Your objective - Print the full listing once more, exactly as given.

Input data -
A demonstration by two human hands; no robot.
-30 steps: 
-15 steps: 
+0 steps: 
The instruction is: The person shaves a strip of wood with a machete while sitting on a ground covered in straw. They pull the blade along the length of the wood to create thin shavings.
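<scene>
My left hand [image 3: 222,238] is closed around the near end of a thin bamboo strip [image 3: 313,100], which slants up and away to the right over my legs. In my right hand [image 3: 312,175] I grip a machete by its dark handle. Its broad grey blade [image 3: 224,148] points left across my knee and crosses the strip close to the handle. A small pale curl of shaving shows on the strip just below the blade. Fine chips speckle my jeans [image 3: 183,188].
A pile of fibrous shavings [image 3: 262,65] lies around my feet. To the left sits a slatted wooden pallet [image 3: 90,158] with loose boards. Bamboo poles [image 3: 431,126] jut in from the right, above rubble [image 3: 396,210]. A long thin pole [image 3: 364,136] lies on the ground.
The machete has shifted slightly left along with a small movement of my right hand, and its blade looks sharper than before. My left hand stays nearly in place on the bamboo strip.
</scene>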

Answer box -
A demonstration by two human hands; no robot.
-30 steps: 
-15 steps: 
+0 steps: 
The instruction is: The person shaves a strip of wood with a machete while sitting on a ground covered in straw. They pull the blade along the length of the wood to create thin shavings.
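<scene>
My left hand [image 3: 222,238] is closed around the near end of a thin bamboo strip [image 3: 313,100], which slants up and away to the right over my legs. In my right hand [image 3: 312,175] I grip a machete by its dark handle. Its broad grey blade [image 3: 224,148] points left across my knee and crosses the strip close to the handle. A small pale curl of shaving shows on the strip just below the blade. Fine chips speckle my jeans [image 3: 183,188].
A pile of fibrous shavings [image 3: 262,65] lies around my feet. To the left sits a slatted wooden pallet [image 3: 90,158] with loose boards. Bamboo poles [image 3: 431,126] jut in from the right, above rubble [image 3: 396,210]. A long thin pole [image 3: 364,136] lies on the ground.
The machete has shifted slightly left along with a small movement of my right hand, and its blade looks sharper than before. My left hand stays nearly in place on the bamboo strip.
</scene>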

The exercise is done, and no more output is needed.